The Sun Belt has only one automatic tie-in, with the league champion headed to New Orleans. But over the last four years every league team that has reached seven wins has played in a postseason bowl. Here, at this year's Sun Belt Football Media Day and in the shadows of Louisiana's only land-based non-Indian casino, seven remains the lucky number.
Under current NCAA bowl regulations, if any of the nation's conferences fail to fulfill numeric obligations to bowl partners and bowls have to go outside their lock-ins to find bowl-eligible teams, bowls have to take all of the 7-5 teams before any selections of 6-6 squads.
For teams like UL and its Sun Belt brethren, seven wins is a tangible goal.
"You want to win the league first," said Ragin' Cajun coach Rickey Bustle, "but you want that seventh win. The people in the league do a great job of pushing our teams, but there's no guarantee. Getting that seventh win separates a lot of people."
Bustle thinks his team can do that this season, against a schedule that includes two SEC teams in South Carolina and Tennessee and its other non-league games against Ohio, McNeese and Central Florida.
"It's a schedule you can make some noise against, for lack of a better word," he said. "I think our non-conference schedule is a very fair challenge. If we can win some of those, it'll build us some momentum."
If UL could sweep the non-SEC portion of its out-of-conference schedule, a 4-3 Sun Belt record would create a near-lock for some bowl. Sun Belt commissioner Wright Waters figures that would be enough, and even moreso in the next two years when prospective bowl games in Salt Lake City and Baltimore could come on line.
"Nine times out of 10, there's going to be a slot for a seven-win team," Waters said. "There's 32 bowl games this year and maybe 33 or 34 soon, so run the numbers and it comes up pretty good."
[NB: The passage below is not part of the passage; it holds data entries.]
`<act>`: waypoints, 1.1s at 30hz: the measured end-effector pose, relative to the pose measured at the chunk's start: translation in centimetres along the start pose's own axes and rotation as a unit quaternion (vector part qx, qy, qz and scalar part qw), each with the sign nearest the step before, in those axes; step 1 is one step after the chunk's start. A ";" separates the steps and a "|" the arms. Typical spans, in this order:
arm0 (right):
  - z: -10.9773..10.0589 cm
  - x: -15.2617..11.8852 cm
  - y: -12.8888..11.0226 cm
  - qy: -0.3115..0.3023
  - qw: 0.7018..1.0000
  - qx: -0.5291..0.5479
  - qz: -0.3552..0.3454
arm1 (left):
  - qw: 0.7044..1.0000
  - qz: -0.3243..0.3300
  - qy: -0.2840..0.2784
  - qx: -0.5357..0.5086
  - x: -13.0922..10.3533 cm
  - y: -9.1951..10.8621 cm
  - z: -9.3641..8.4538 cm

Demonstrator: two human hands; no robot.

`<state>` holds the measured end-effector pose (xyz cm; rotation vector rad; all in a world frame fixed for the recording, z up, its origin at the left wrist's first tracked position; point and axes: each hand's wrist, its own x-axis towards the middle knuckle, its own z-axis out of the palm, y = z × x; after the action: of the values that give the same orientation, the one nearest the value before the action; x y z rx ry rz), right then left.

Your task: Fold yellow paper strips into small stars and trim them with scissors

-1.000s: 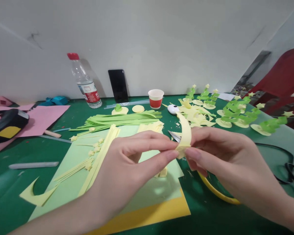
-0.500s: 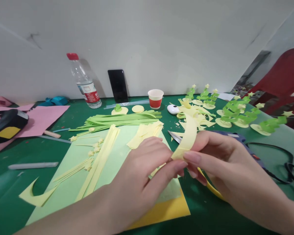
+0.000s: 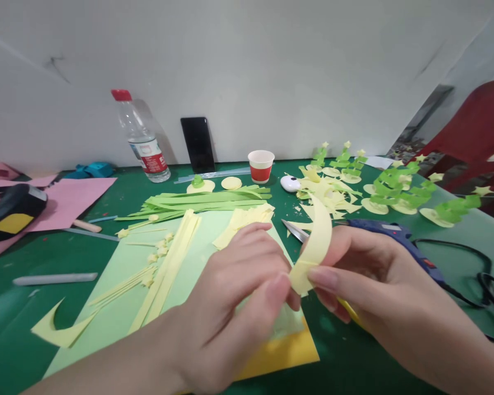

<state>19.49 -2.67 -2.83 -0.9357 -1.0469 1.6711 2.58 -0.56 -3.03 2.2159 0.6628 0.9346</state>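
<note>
A pale yellow paper strip (image 3: 318,233) curves upward between my hands, with a fold at its lower end. My right hand (image 3: 366,280) is closed on it, thumb in front and index finger behind. My left hand (image 3: 242,296) is closed at the strip's lower left edge; its curled fingers and thumb tip meet the paper there, and the exact contact is partly hidden. Behind my right hand lie scissors (image 3: 295,231), their blades and a bit of yellow handle showing. Under my left hand is a light green sheet (image 3: 206,260) with yellow strips (image 3: 168,274) and small paper stars (image 3: 163,245).
Green strips (image 3: 201,202) lie further back, near a paper cup (image 3: 260,167), a phone (image 3: 198,145) and a bottle (image 3: 148,148). Yellow scraps (image 3: 329,192) and several star-topped paper plants (image 3: 403,192) stand right. A blue glue gun (image 3: 395,233) with a cord is behind my right hand.
My left thumb has drawn back to the left off the folded end. The strip has tilted slightly, and its lower folded part now shows more.
</note>
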 end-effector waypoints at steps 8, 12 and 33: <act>0.1 0.2 -0.1 0.038 0.972 -0.186 -0.139 | 0.998 -0.060 0.018 -0.027 0.5 0.3 0.1; -0.1 0.4 -0.1 0.055 0.904 -0.320 -0.277 | 0.982 -0.150 0.022 -0.111 0.4 0.4 -0.1; -1.2 1.6 -0.1 0.047 0.780 -0.514 -0.353 | 0.928 -0.292 0.022 -0.231 1.6 -1.3 -0.6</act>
<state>20.20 -0.90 -3.41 -1.0385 -1.9865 0.3264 2.86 1.51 -2.91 1.4611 0.9422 0.7297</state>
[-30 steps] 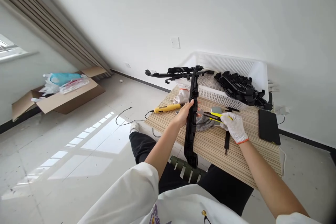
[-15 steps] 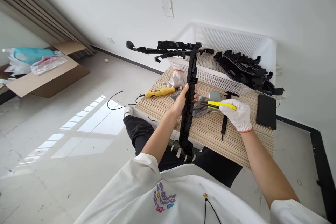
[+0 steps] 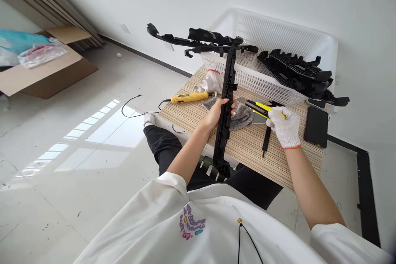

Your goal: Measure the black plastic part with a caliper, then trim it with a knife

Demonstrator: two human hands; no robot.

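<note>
My bare left hand (image 3: 215,112) is wrapped round a long black plastic part (image 3: 223,126), which stands nearly upright over the table's front edge. On my right hand (image 3: 285,126) is a white knit glove with an orange cuff; its fingers are closed on a yellow and black utility knife (image 3: 262,109). The blade points left, a little to the right of the black part and apart from it. Behind and beneath the knife lie a grey cloth (image 3: 241,117) and a grey flat object (image 3: 259,119). A slim black piece (image 3: 266,140) rests beside my right hand.
A white basket (image 3: 262,80) holds several black parts (image 3: 297,70), some overhanging its rim. On the wood-grain table (image 3: 247,148) lie a yellow corded tool (image 3: 189,97), a white glove (image 3: 210,82) and a black phone-like slab (image 3: 316,127). An open carton (image 3: 58,76) stands left.
The knife has drawn back right from the black part and turned, its blade now pointing up and left. The camera view has shifted slightly. My left hand keeps its hold.
</note>
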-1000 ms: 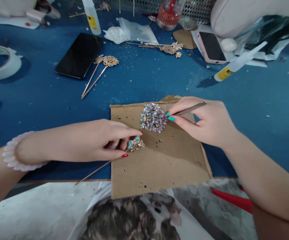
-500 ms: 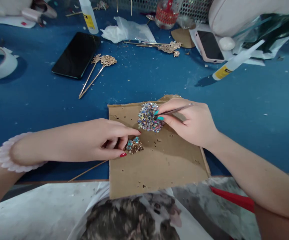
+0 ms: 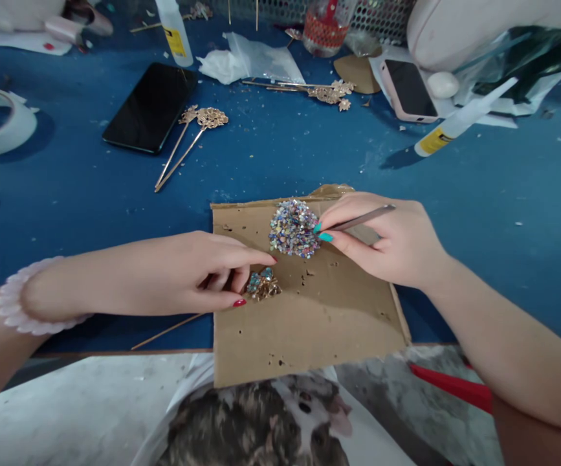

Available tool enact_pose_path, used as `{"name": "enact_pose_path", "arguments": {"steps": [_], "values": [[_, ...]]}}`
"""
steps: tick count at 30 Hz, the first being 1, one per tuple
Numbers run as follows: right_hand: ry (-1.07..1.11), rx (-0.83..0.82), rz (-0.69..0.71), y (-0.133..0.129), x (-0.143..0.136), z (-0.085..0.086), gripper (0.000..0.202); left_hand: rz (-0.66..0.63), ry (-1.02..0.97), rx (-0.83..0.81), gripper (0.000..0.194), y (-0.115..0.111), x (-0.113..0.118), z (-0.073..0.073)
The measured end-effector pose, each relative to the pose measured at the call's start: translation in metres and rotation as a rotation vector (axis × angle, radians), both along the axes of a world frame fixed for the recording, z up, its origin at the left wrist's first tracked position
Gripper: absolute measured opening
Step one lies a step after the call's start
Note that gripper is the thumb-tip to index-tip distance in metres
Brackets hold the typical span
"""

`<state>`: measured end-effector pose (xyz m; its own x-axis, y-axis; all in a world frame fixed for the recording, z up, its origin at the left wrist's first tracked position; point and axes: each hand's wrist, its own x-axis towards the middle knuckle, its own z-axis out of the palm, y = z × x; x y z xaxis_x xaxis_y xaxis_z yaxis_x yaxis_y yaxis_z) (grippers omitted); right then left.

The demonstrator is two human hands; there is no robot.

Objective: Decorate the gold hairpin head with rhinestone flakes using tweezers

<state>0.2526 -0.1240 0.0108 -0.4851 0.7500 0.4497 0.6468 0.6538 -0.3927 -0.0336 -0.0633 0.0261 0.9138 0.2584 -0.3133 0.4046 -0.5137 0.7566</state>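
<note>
My left hand is closed round a gold hairpin; its flower-shaped head, set with blue-green stones, shows at my fingertips, and its thin stick comes out below my wrist. That index finger reaches just past the ornament over the cardboard. Pinched between thumb and fingers of my right hand is a pair of tweezers, tips at the right edge of a pile of small multicoloured rhinestones. Whether the tips grip a stone is too small to tell.
Two gold hairpins lie beside a black phone. More hairpins lie farther back. One glue bottle leans at the right, another stands at the back. A tape roll sits at the left.
My right hand has drawn the tweezers slightly right, from the middle of the rhinestone pile to its edge. My left hand and the hairpin stay nearly still.
</note>
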Motion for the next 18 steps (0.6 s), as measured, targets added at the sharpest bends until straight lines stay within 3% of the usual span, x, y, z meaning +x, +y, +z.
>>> {"name": "enact_pose_path", "arguments": {"steps": [10, 18], "values": [[0.070, 0.051, -0.018, 0.0005, -0.0091, -0.0087, 0.011, 0.026, 0.044, -0.052, 0.029, -0.0004, 0.0025, 0.0036], [0.042, 0.049, -0.017, 0.0001, -0.0073, -0.0071, 0.011, 0.022, 0.043, -0.057, 0.027, -0.0004, 0.0024, 0.0016]]}}
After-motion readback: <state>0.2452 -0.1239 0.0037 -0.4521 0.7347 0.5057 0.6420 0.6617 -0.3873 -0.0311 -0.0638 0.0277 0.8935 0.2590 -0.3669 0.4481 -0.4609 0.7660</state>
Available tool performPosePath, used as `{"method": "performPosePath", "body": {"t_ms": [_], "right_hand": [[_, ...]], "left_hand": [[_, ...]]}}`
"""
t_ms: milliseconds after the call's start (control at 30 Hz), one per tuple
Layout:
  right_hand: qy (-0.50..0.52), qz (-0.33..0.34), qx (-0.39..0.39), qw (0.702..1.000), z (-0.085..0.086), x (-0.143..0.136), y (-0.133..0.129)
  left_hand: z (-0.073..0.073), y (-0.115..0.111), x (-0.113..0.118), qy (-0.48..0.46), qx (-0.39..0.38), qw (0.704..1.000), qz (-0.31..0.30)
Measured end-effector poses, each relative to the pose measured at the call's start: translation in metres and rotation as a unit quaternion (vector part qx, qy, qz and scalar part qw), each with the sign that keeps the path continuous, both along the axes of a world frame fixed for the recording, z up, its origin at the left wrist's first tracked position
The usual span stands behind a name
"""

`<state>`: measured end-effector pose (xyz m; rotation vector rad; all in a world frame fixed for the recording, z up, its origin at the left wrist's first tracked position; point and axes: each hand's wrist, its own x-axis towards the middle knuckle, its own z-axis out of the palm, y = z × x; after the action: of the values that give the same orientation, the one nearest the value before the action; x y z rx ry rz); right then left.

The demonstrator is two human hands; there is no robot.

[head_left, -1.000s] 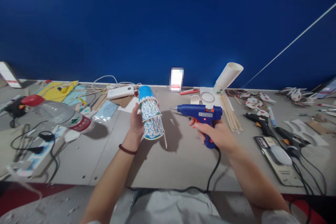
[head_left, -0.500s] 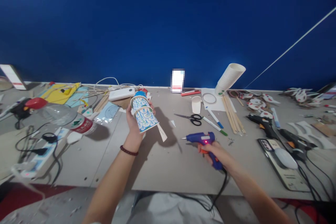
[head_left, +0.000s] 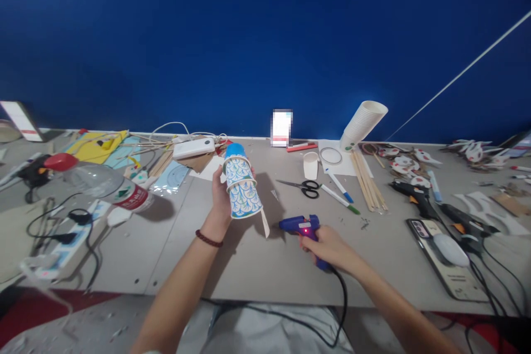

Stockstill, who said Monday he'd never been to a bad bowl, said that the difference in the Sun Belt and the more-established teams is the difference between six and seven wins.
"For teams in the SEC and ACC, major conferences, other than the teams that have a chance to win it, they're all gunning for six wins to get bowl eligible," he said. "Vanderbilt would love to get to six wins. We in the Sun Belt can't just get six wins. That's not going to get us in. We have to win seven to be that wild-card team."
Waters is hoping that the Sun Belt can garner a second bowl tie in the near future, mostly for the sake of geography.
"It's a priority for the conference office in years ahead," he said. "That wild-card spot could be in Boise, and that wouldn't be good for building fan support. It's a multi-dimensional issue since it's a million-dollar investment for the league, and we've got to build our fan base before we're going to be able to contract with someone. But it's something we have to move ahead on."